Université de Franche-Comté

[Longue distance]

Les détecteurs de photons repoussent les limites des capteurs à fibres optiques

Les parcs éoliens en mer représentent une part importante de l’électricité produite grâce à l’énergie fournie par le vent. La surveillance des câbles sous-marins qui rapatrient l’électricité vers les continents est assurée par des capteurs répartis à fibre optique, qui mesurent la température des câbles sur toute leur longueur.

Ce contrôle permet de superviser le transport de l’électricité pour éviter la surchauffe des câbles, et ainsi de protéger l’environnement marin. Les capteurs à fibre optique actuellement utilisés sont équipés de photodiodes, des composants semi-conducteurs très performants, mais qui ne permettent pas de dépasser une portée de 100 km. Cette limite s’avère incompatible avec les projets de développement des parcs offshore, envisagés jusqu’à 300 km des côtes.

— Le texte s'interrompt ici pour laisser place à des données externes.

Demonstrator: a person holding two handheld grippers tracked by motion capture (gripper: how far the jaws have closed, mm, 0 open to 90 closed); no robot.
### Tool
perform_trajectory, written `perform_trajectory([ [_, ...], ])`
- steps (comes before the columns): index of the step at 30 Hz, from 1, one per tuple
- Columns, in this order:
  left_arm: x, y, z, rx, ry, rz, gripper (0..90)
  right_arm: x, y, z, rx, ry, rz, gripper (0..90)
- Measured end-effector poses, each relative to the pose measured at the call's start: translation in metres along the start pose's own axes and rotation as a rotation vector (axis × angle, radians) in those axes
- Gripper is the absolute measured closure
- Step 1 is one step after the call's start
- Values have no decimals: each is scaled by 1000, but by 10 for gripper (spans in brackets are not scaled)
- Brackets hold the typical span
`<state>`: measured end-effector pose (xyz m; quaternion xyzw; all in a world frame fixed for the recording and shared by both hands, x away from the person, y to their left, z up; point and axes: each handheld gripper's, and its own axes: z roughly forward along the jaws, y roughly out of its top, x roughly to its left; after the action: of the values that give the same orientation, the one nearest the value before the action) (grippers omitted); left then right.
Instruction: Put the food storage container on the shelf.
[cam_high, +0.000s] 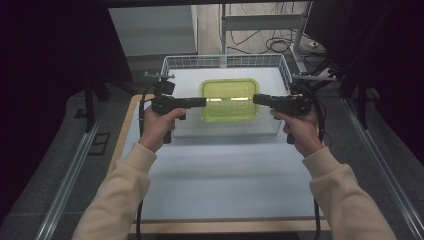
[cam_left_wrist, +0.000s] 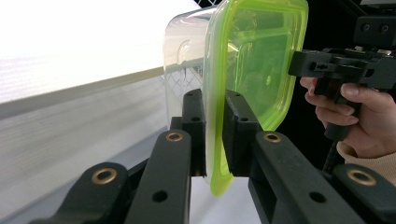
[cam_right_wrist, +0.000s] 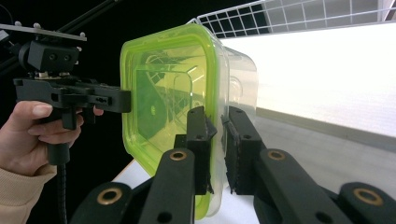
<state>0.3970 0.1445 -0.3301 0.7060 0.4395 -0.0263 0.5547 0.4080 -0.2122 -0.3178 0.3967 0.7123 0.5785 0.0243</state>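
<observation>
Container (cam_high: 230, 100) — clear plastic box with green lid, held level above wire basket (cam_high: 172, 62) at far end of white table (cam_high: 220, 175). Left gripper (cam_high: 204, 102) clamped on lid's left rim; right gripper (cam_high: 255, 98) clamped on right rim — jaws pinching lid edge (cam_left_wrist: 212, 140) from both sides. Hands (cam_high: 157, 125) on grips, cream sleeves (cam_high: 120, 192) below.

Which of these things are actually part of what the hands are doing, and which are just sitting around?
In use:
- clear container with green lid, held up by its opposite edges
- left gripper, shut on the lid's rim
- right gripper, shut on the opposite rim

Just lying about:
- white wire basket behind the container
- table
- cables on the floor
</observation>
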Motion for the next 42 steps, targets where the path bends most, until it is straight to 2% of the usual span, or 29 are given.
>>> perform_trajectory([
  [17, 10, 23, 11, 19, 17, 6, 808, -16, 15, 9, -14, -22, 34, 806],
  [29, 29, 49, 22, 32, 32, -28, 808, -33, 34, 28, -8, -41, 79, 805],
  [34, 35, 59, 26, 32, 55, -42, 806, -35, 43, 36, -7, -63, 87, 805],
  [42, 45, 65, 34, 36, 60, -66, 805, -43, 52, 43, 10, -83, 106, 803],
])
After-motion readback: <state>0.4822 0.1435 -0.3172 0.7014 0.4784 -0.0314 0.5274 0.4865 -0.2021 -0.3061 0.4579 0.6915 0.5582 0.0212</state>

Relevant le défi, des chercheurs et industriels se sont investis dans le projet DISTANCE1 en vue d’assurer de nouveaux développements aux capteurs à fibre optique actuels. En remplaçant les photodiodes par des systèmes de détecteurs de photons dans une expérience de laboratoire, ils ont réussi à repousser la portée des capteurs à 150 km, avec des temps de mesure très acceptables. Par ce premier pas décisif, ils ont aussi et surtout démontré que la limite de distance établie depuis vingt ans n’est plus un écueil.

Le consortium DISTANCE réunit, côté industriel, l’entreprise bisontine AUREA Technology, spin-off de l’Institut FEMTO-ST spécialisée dans l’instrumentation optique de haute performance, et la société vaudoise EOSS, née du rapprochement entre Omnisens, spin-off de l’EPFL2, et Prysmian, leader mondial du marché des câbles pour l’énergie et les télécommunications.

Directeur de recherche CNRS au département Optique de l’Institut FEMTO-ST, Jean-Charles Beugnot pilote le projet côté académique. Il mène ses travaux en collaboration avec Maxime Romanet, doctorant recruté sur ce projet, Sébastien Le Floch, enseignant-chercheur spécialiste en microtechniques et métrologie à la HE-Arc Ingénierie, et Étienne Rochat, CTO de EOSS.

« Sur une longueur de cent­ kilomètres, la perte de puissance de la lumière envoyée par un laser dans une fibre optique est très importante. À cela s’ajoutent les impuretés et les vibrations dans le verre constituant la fibre, qui, même infimes, influent sur la propagation de la lumière. Ce contexte implique que le capteur doit faire preuve d’une grande sensibilité pour détecter les signaux lumineux rétrodiffusés et les modifications de leurs fréquences, qui donnent lieu à la mesure des températures », explique Jean-Charles Beugnot.

Le compteur de photons SPAD (Single Photon Avalanche Diode) auquel les chercheurs ont recours détecte les particules de lumière une à une, ce qui signifie qu’il n’occasionne que de très faibles « bruits » lors de la mesure ; de plus, son fonctionnement « en avalanche » amplifie le signal émis par les photons : ces propriétés lui confèrent une sensibilité de détection bien supérieure à celle des photodiodes. Cependant, la technologie des compteurs de photons n’assure pas de mesures en continu, mais fonctionne sur des données statistiques : leur viabilité repose sur la multiplication des détections.

Après en avoir apporté la preuve de concept, les chercheurs et les industriels travaillent à l’optimisation de cette technologie mêlant optique et électronique, notamment pour obtenir encore des gains de temps de mesure. Si l’éolien en mer est le point de départ de ce développement, les capteurs longue distance à fibre optique pourront intéresser d’autres applications requérant des mesures haute sensibilité, par exemple dans le domaine de l’environnement ou pour des technologies comme le LIDAR, la télédétection à distance par laser.

1 Projet financé par le programme franco-suisse Interreg VI (2021-2027), DISTANCE est piloté côté France par l’UMLP, et côté Suisse par la société EOSS. Doté d’un budget dépassant le million d’euros, il a débuté en mai 2023 avec initialement pour échéance octobre 2025, reportée à mars 2026.
2 École polytechnique fédérale de Lausanne.